I'm reading Final Jeopardy: Man vs. Machine and the Quest to Know Everything, the book about making Watson. In Chapter 1, the author is discussing the problem of simply parsing the question "What is Francis Scott Key best known for?" (a question that derailed Watson's precursor in 2005 tests). After explaining how the computer has to figure out what the question is even about - for instance, is "Key" part of a name or something that Francis Scott made or used? - he points out that a person will either know or not that Key wrote the US national anthem, but won't in either case spend time wondering if pies or locks figure into it.

All well and good, and even interesting.
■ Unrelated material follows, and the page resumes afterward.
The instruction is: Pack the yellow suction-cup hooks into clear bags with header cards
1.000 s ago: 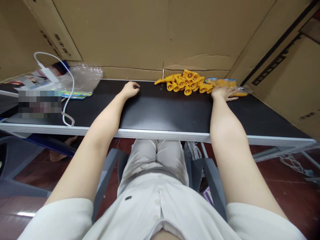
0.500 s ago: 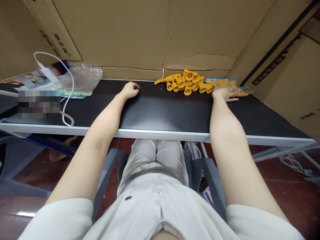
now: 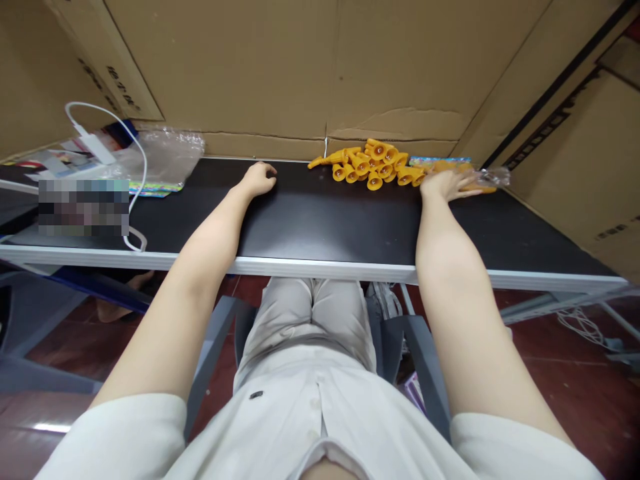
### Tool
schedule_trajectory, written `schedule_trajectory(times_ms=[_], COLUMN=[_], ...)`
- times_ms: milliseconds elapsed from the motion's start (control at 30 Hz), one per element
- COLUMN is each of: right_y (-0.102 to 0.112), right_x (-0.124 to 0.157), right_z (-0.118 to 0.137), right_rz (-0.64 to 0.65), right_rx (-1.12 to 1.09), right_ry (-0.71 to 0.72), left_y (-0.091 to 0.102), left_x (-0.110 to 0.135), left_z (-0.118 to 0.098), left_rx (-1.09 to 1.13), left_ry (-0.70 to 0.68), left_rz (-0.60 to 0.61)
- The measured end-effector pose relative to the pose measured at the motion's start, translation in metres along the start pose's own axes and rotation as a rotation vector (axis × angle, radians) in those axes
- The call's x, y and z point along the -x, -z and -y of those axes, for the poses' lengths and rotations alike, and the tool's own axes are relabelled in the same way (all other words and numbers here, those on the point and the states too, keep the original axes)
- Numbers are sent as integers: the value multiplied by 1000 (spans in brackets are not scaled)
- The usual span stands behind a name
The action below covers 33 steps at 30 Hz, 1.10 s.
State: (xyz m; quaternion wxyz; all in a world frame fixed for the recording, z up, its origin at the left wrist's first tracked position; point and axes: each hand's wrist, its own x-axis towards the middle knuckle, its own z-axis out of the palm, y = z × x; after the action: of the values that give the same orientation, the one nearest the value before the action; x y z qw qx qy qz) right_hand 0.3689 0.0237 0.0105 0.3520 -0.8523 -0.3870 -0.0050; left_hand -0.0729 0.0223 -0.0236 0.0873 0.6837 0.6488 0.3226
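Observation:
My left hand (image 3: pixel 260 179) rests on the black tabletop, its fingers loosely curled and apart with nothing in them. On the far right of the table, my right hand (image 3: pixel 444 185) lies with outstretched fingers over a clear plastic bag (image 3: pixel 493 177). Yellow-orange pieces show inside that bag, and a colourful strip edges its back; the hand hides its middle. Just left of my right hand is a pile of yellow-orange hollow pieces (image 3: pixel 376 165) with flared, round open ends. One piece at the pile's left end has a slender, pointed tip.
Flat clear bags (image 3: pixel 173 157) with colourful edges lie at the left. Beside them are a white cable (image 3: pixel 146 160) with its adapter and a blurred-out patch. Cardboard walls (image 3: pixel 280 67) close off the back and the right side. A metal rail (image 3: pixel 320 268) edges the table's front.
My right hand has shifted slightly left, and its fingers have drawn closer together. The clear bag's right end has risen and crumpled. My left hand and the pile stay put.

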Motion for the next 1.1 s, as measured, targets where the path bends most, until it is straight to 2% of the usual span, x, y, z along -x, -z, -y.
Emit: schedule_trajectory(times_ms=[133, 167, 200, 233, 300, 367, 467, 667, 767, 867, 967, 1100], right_y=[1, -2, -5, -8, -16, -24, -30, -43, -53, -57, -56, -53], right_x=[-4, -5, -5, -4, 1, 11, 36, 85, 94, 96, 96, 99], right_z=[25, 33, 42, 50, 60, 65, 67, 75, 78, 79, 79, 79], right_rz=[-89, -37, -85, -110, -118, -110, -43, 235, 367, 394, 381, 390], right_rx=[-14, 28, 47, 69, 116, 75, -50, 56, 153, 222, 235, 255], right_ry=[211, 139, 182, 318, 501, 726, 1038, 1368, 1444, 1436, 1432, 1413], left_y=[9, 12, 14, 16, 20, 22, 24, 24, 22, 26, 44, 80], left_x=[3, 6, 9, 12, 17, 22, 26, 26, 21, 16, 19, 33], left_z=[-1, -4, -7, -11, -19, -26, -33, -34, -26, -18, -13, -9], left_rx=[-101, -144, -186, -223, -275, -313, -353, -393, -396, -397, -474, -603], left_ry=[60, 87, 110, 128, 144, 141, 133, 106, 87, 106, 218, 374], left_rz=[17, 40, 71, 97, 143, 192, 239, 247, 251, 230, 152, 172])
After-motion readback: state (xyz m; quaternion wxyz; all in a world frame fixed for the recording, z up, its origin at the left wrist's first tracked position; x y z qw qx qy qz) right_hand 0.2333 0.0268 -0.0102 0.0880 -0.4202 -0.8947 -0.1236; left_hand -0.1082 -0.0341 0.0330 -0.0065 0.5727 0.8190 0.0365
But then he says:
For the machine, things only got worse. The question lacked a verb, which could disorient the computer. If the question were, "What did Francis Scott Key write?" the machine could likely find a passage of text with Key writing something, and that something would point to the answer. The only pointer here -- "is known for" -- was maddeningly vague. Assuming the computer had access to the Internet (a luxury it wouldn't have on [Jeopardy], it headed off with nothing but the name. In Wikipedia, it might learn that Key was "an American lawyer, author and amateur poet, from Georgetown, who wrote the words to the United States national anthem, 'The Star-Spangled Banner.'" For humans, the answer was right there. But the computer, with no verb to guide it, might answer that Key was known as an amateur poet or a lawyer from Georgetown. In the TRec competitions, IBM's Piquant botched two out of every three questions.
Again, this is fascinating. But.


Dammit there is too a verb there. Even if you stubbornly refuse to accept "is known for" as a phrasal verb, if you refuse to take "known" as a participle and insist it's an adjective, what is that is in there? Chopped liver?

I'm sure what he's trying to contrast here is the presence of a good, content-full lexical verb like "write" with the copula, and its function, which some people argue is merely a tense marker. And even if they taught the computer that known is an inflection of know, it's true that "what is FSK best known for?" is probably very hard for a computer to figure out. But that doesn't mean he should say things like "lacked a verb" when it actually has one.

At 8:09 AM, February 18, 2011 Anonymous Mark P had this to say...

I saw that one coming.

Something else I find interesting in a meta kind of way is the different approach that you and I took to reading that passage. You came from a language perspective, which I enjoy as an amateur, but I came from a technical perspective, which is closer to what I do. My chief complaint is the use of words like "disorient" and "learn." Computer programs (not computers as such) don't learn or know or become disoriented any more than a light switch and electrical circuit do. Using those words is a shorthand that I do myself, but they are misleading for people who don't actually know what's going on. The coverage of the Watson/Jeopardy! story that I have seen completely ignores the man behind the curtain. The wonder of Watson is not Watson, but the people who programmed Watson.

At 11:01 AM, February 18, 2011 Blogger The Ridger, FCD had this to say...

I hate to say "Well, sure" but I kind of feel like that. OTOH, I see what you mean: Watson isn't a natural wonder. It's amazing, but it's built, which makes the builders amazing.